__Requirement__.
With "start" as the search word, show every line of the material that has it.

__Recorded data__.
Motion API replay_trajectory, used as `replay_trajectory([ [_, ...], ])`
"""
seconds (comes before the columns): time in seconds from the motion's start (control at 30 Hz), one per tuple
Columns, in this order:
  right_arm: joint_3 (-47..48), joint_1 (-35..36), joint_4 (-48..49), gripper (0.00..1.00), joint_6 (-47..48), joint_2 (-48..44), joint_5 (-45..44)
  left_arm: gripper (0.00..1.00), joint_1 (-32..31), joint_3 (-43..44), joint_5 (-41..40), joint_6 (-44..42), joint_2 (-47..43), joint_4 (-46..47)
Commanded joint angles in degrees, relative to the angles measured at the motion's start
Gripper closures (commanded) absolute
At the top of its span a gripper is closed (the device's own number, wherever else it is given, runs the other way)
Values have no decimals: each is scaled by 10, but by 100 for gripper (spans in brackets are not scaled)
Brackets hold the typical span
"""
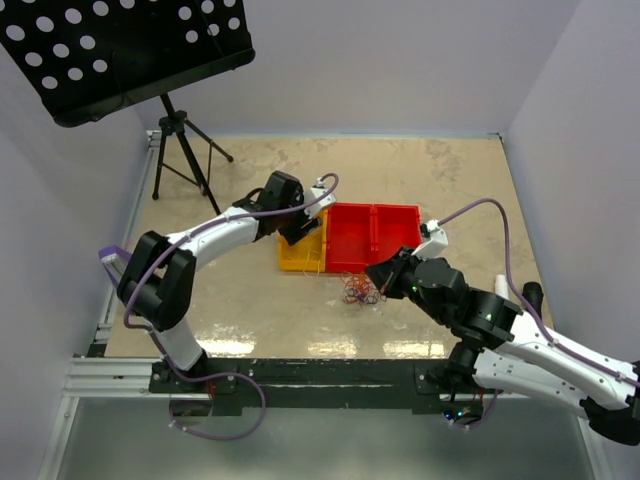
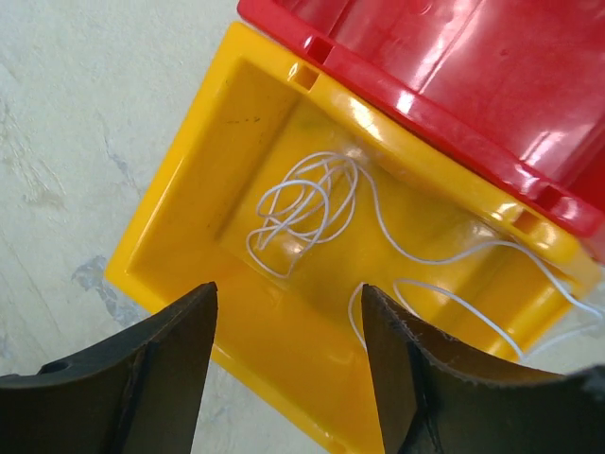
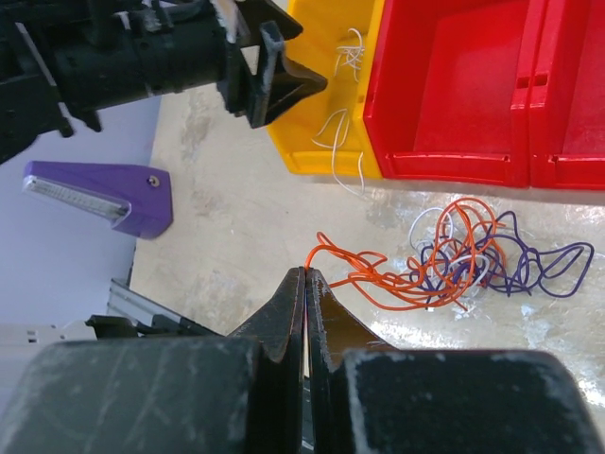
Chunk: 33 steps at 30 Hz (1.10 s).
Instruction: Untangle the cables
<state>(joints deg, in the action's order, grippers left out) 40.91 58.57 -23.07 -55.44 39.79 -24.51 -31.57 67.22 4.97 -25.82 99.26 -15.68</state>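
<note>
1. Cables [image 3: 463, 260] lie in two places: a white strand [image 2: 312, 203] in the yellow bin [image 2: 189, 208], and the rest in a knot on the table [image 1: 450, 180].
2. Left gripper [image 2: 288, 303] hovers over the yellow bin's end with its fingers spread wide. The white strand lies coiled on the bin floor beyond the gap, apart from both fingers, and its tail trails over the rim.
3. Red bins [image 1: 370, 238] touch the yellow bin's right side.
4. Orange, purple and white strands make up the knot, which lies on the table just in front of the red bins.
5. Right gripper [image 3: 305, 276] sits low near the knot, fingers pressed together. In its wrist view the knot lies ahead and to the right. An orange loop reaches from the knot to the tips, but I cannot tell whether it is pinched.
</note>
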Motion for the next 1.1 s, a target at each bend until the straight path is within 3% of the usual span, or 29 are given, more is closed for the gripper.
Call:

__Solution__.
seconds (comes before the columns): time in seconds from the motion's start (control at 30 Hz), one per tuple
Commanded joint angles in degrees, relative to the angles measured at the motion's start

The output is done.